Our staff can efficiently engineer your residence to resist seismic loads from an earthquake. We can provide proper lateral resistance for the typical wood-framed home with shear walls and diaphragms. The incorporation of other conventional building materials such as concrete, masonry, and pre-engineered building products can also be considered. We can also provide practical solutions for strengthening and repair with proven renovation details. If steel framing is required, we can evaluate the need for a moment frame. We provide economical and conventional construction provisions that meet the required codes including the International Building Code (IBC), International Residential Code (IRC), ASCE 7-10, and ASCE 31-03.

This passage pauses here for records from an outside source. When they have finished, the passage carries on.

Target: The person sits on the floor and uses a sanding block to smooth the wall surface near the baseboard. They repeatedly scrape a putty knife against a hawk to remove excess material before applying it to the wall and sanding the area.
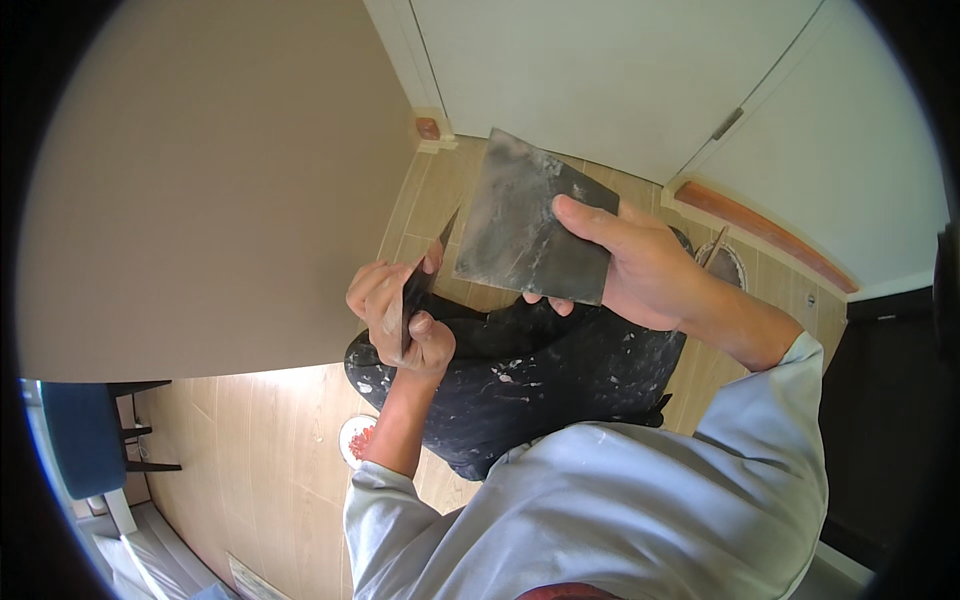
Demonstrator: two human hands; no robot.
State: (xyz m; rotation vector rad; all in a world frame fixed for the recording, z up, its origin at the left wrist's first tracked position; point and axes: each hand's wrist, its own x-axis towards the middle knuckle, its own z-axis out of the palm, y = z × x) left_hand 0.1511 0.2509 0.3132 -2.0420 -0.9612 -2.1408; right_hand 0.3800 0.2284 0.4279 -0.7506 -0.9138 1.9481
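Above the floor (pixel 260 440), right hand (pixel 645 265) pinches a smeared grey plate (pixel 525 225). Left hand (pixel 384 308) pinches a dark blade (pixel 418 284), nearly edge-on, near it.

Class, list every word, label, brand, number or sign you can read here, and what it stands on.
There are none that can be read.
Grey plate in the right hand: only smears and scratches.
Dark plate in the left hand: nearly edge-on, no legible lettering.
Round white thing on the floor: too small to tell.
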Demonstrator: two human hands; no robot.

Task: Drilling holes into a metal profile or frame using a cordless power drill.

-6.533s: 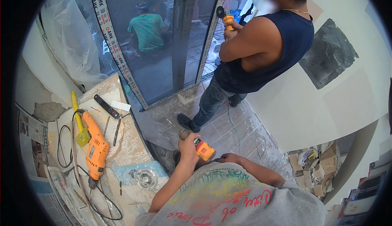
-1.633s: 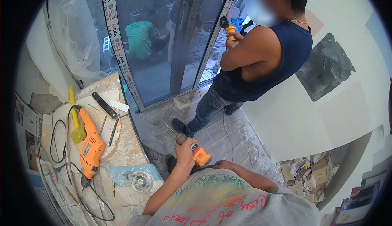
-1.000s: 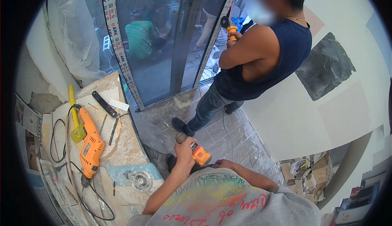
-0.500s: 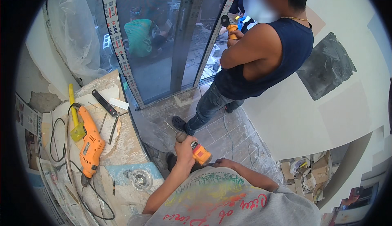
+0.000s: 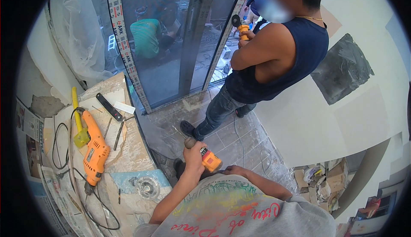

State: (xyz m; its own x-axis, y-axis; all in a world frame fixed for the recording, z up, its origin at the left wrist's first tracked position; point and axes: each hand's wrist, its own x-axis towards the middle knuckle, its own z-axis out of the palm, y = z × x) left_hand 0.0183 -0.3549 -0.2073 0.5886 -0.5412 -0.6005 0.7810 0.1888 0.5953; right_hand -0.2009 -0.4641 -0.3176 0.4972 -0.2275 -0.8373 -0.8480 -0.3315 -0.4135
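Note:
My left hand grips an orange-and-black cordless drill, its long thin bit pointing forward. My right hand rests low by my waist, fingers mostly hidden. Left of me, a board-topped work surface carries a corded orange drill, a yellow long-handled tool, a black bar-shaped tool, several drill bits and a round metal disc fitting. A co-worker in a dark sleeveless top stands ahead, holding a yellow angle grinder against the door frame.
A tall glass door with taped frame stands ahead, people visible beyond it. Plastic sheeting hangs left. A cord lies on the dusty tiled floor. A white curved panel fills the right, with scrap cardboard below.
My hands and drill stay almost still. The co-worker barely moves with the grinder. A person beyond the door has moved right into the gap behind the co-worker's head.

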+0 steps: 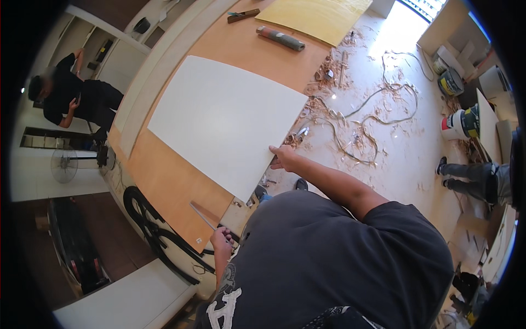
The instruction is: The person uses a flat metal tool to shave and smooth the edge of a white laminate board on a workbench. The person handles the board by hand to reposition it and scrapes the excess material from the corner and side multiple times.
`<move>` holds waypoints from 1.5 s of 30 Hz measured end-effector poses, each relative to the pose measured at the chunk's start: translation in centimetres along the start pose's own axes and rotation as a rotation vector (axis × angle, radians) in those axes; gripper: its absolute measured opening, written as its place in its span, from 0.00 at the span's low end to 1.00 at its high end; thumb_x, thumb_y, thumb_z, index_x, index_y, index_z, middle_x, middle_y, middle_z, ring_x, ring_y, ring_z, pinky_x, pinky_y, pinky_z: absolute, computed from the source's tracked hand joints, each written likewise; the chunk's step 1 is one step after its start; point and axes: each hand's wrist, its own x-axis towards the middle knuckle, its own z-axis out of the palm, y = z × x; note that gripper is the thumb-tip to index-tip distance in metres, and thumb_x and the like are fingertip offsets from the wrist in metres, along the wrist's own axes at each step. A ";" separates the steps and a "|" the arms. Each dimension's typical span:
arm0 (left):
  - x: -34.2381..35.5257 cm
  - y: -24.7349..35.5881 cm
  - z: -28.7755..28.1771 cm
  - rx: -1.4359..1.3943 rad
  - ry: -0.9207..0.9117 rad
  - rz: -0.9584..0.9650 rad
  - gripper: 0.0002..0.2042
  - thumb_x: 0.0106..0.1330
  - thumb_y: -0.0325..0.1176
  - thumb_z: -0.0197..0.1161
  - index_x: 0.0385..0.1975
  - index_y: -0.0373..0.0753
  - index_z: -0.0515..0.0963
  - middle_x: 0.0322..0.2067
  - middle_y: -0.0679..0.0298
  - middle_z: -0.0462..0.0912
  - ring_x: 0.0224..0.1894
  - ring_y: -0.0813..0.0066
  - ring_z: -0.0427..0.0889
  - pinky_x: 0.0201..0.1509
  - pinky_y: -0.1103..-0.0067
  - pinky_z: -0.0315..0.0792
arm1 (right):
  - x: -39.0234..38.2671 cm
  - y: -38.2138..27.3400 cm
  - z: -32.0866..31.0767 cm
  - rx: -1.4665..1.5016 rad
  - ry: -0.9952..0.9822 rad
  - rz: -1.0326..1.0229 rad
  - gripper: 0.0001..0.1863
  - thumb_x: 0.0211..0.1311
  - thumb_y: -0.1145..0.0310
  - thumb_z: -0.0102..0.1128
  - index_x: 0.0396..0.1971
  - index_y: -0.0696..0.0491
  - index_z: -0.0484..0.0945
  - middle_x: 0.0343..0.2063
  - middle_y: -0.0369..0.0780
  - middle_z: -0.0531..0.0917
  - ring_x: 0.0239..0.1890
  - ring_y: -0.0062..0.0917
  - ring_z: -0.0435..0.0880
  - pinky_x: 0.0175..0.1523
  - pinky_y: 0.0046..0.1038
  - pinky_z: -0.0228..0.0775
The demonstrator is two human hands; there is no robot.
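A large white panel (227,120) lies on the orange-brown wooden worktop (186,192) before me. My right hand (282,158) is at the panel's near right edge, thumb on top and the other fingers below the edge, partly hidden. To the left, past the panel's near corner, my left hand (222,239) is closed round the handle end of a tool with a long tapering metal blade (204,216). The blade points away from me over the worktop, apart from the panel; its exact kind is unclear.
Beyond the panel lie a dark roll (280,38), a wooden hand plane (243,16) and a yellow sheet (315,16). Wood shavings and a looping cable (378,118) cover the floor at right. Black hoses (145,211) hang at left. Another person (74,90) stands far left.
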 end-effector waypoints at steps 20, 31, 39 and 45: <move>0.7 0.0 -0.3 0.082 0.040 0.126 0.13 0.65 0.33 0.59 0.17 0.40 0.69 0.16 0.68 0.69 0.16 0.80 0.67 0.19 0.80 0.60 | -1.9 4.9 -3.7 0.175 0.006 -0.156 0.20 0.69 0.53 0.60 0.48 0.54 0.75 0.43 0.44 0.84 0.41 0.34 0.86 0.45 0.38 0.77; 4.1 7.7 0.1 0.127 -0.105 0.375 0.05 0.59 0.31 0.60 0.27 0.41 0.71 0.17 0.71 0.67 0.12 0.84 0.62 0.11 0.83 0.54 | -3.7 8.7 0.9 0.025 0.047 -0.164 0.19 0.67 0.58 0.64 0.47 0.58 0.76 0.38 0.44 0.87 0.34 0.32 0.88 0.38 0.33 0.82; 6.9 10.4 -0.8 0.193 -0.177 0.362 0.06 0.61 0.30 0.60 0.26 0.42 0.70 0.16 0.71 0.67 0.12 0.85 0.62 0.11 0.84 0.53 | -5.4 11.8 3.1 0.038 0.123 -0.095 0.25 0.66 0.56 0.64 0.53 0.59 0.75 0.41 0.43 0.86 0.38 0.30 0.87 0.43 0.33 0.80; 9.0 11.0 -2.1 0.196 -0.198 0.324 0.07 0.60 0.30 0.62 0.25 0.42 0.69 0.16 0.71 0.67 0.12 0.84 0.63 0.11 0.83 0.54 | -6.1 13.4 4.3 0.015 0.139 -0.084 0.23 0.63 0.57 0.69 0.48 0.60 0.77 0.38 0.44 0.86 0.35 0.30 0.87 0.38 0.30 0.82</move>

Seismic Evaluation of Existing Buildings that have been designed and constructed prior to the recent the International Building Code (IBC) and International Residential Code (IRC) can be evaluated against the ASCE/SEI 31-03 code. This provides a three-tiered process for seismic evaluation of existing buildings to determine whether a building is adequately designed and constructed to resist seismic forces. The performance of the building performance looks at the structural, nonstructural, and foundation/geologic hazard issues. Reference is made back to the last release of the Uniform Building Code (UBC) which was published prior to the release of the IBC and IRC codes. Our staff is familiar with effectively implementing the requirements to provide the Life Safety or Immediate Occupancy Performance Level provisions for the structure.

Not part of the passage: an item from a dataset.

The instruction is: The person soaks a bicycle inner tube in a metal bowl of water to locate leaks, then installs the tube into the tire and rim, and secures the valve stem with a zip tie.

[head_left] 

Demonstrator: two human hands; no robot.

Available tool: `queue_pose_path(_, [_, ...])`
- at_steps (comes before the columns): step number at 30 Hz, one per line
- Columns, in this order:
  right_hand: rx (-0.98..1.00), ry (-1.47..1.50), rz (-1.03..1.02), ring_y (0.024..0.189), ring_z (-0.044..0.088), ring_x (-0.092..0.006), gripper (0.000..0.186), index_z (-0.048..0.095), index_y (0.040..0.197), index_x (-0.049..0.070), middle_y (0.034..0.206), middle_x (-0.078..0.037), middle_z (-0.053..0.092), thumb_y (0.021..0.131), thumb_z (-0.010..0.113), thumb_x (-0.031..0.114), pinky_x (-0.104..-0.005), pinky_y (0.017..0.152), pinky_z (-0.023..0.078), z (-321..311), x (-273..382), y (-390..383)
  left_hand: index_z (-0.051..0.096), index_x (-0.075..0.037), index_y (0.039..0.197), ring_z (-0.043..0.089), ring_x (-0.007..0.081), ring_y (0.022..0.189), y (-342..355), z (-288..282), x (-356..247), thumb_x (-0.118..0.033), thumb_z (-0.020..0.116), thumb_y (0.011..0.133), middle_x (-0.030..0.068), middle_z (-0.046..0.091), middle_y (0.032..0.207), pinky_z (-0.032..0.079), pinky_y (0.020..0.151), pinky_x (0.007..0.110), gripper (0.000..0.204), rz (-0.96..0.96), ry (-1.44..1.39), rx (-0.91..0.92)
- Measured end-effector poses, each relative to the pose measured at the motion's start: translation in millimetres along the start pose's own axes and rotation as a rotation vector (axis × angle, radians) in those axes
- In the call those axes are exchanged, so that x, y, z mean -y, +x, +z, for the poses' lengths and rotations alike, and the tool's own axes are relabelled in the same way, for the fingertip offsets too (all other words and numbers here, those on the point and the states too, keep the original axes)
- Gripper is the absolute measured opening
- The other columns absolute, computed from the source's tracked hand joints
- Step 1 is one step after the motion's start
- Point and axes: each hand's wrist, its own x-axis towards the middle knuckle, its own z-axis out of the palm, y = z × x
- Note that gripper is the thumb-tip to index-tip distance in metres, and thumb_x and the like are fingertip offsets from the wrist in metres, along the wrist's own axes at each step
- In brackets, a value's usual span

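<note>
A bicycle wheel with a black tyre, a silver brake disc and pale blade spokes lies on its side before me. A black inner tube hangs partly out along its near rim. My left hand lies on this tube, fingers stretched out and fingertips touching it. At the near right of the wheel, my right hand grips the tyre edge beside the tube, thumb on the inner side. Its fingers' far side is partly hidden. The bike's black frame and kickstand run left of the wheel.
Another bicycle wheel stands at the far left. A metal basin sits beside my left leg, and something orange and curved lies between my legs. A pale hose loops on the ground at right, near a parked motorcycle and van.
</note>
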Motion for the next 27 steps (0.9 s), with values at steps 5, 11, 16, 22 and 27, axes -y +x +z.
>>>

The seismic evaluation of commercial structures will follow a hybrid approach to our descriptions previously mentioned for the Residential Homes and Existing Buildings. Because the structure may be new or existing, similar procedures are implemented based on the construction of the building. For each approach the appropriate building codes will be implemented to provide the most cost-effective solution.
The seismic analysis of bridge structures will be under the direction of the local jurisdiction, and will likely follow the provisions set by the American Association of State Highway and Transportation Officials (AASHTO). Primarily, the seismic analysis will evaluated the soil-structure interactions, and the developed behavior will provide a very important role to the seismic response of bridge. Depending on the type of bridge structure, a linear or non-linear approach will be taken. The backfill of soil around the abutments can be a primary contributor to the loads considered in the longitudinal direction of the bridge. Deep foundations can be controlled by whether soil liquefaction is present. Whether it is a new or existing structure, we have the experience to incorporate the necessary parameters to fully analyze the bridge.

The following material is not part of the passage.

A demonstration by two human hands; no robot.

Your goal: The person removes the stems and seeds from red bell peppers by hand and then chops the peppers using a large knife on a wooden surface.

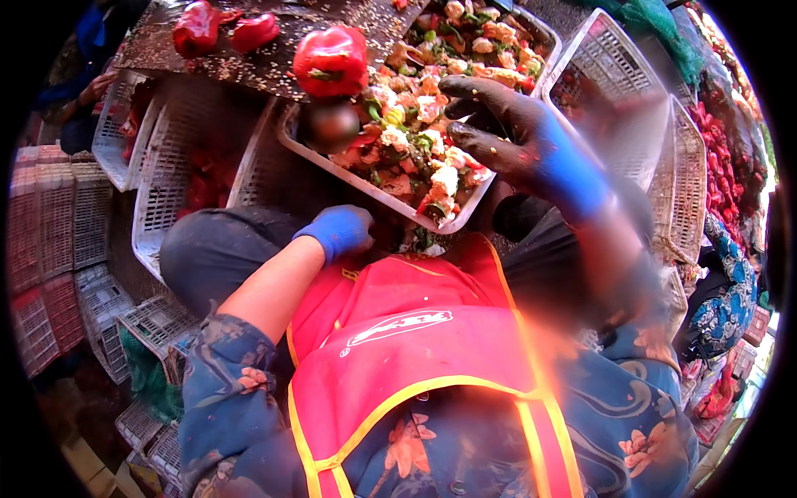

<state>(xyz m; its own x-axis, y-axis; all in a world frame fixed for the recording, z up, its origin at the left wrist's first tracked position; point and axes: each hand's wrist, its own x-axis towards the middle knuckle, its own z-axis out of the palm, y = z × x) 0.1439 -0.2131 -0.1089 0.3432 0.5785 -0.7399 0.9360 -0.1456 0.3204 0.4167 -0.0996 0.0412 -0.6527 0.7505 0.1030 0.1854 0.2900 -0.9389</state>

As with the seismic analysis of bridge structures, the approach to analyzing retaining walls for earthquake loads will follow a similar approach similar to a bridge abutment. Again, the analysis will be under the direction of the local jurisdiction, and will likely follow the provisions set by the American Association of State Highway and Transportation Officials (AASHTO). The seismic analysis will evaluate the soil-structure interaction between the retaining structure and the soil it needs to retain. The typical analysis will follow a linear approach with design loadings according to the Coulomb or Rankine theory for static loads and the Mononobe–Okabe theory for seismic loads.